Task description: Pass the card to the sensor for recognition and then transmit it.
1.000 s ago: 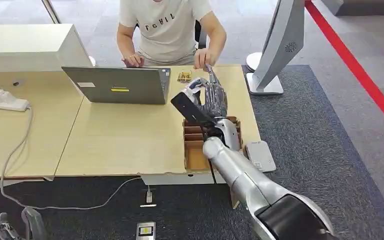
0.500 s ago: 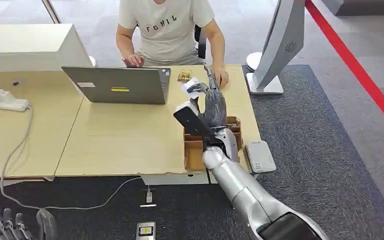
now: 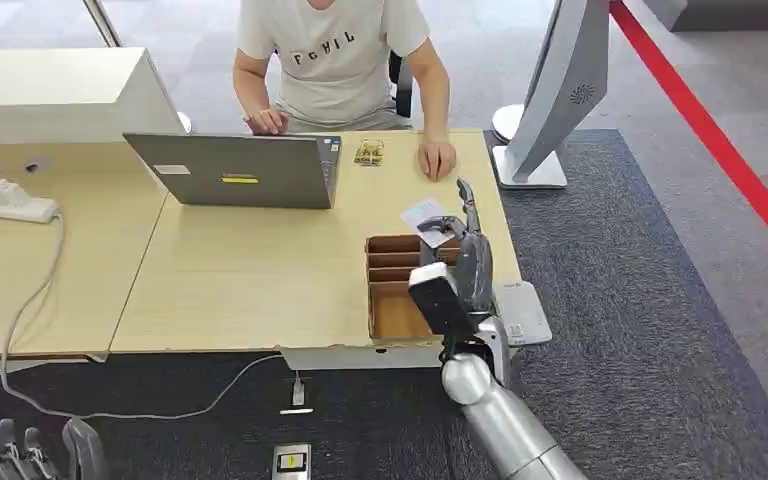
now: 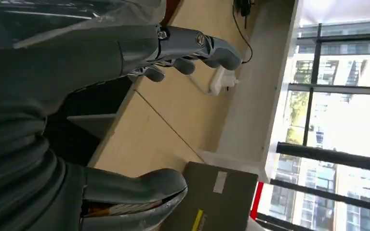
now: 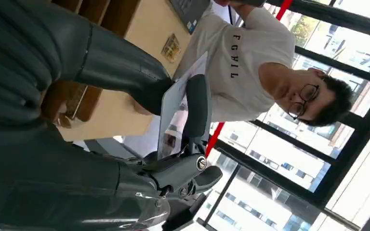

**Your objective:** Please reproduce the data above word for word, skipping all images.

**Response to this exercise:**
Task description: Pass the card to the sensor for recognition and then transmit it.
1.000 s ago: 
0.500 s ago: 
now: 
now: 
now: 

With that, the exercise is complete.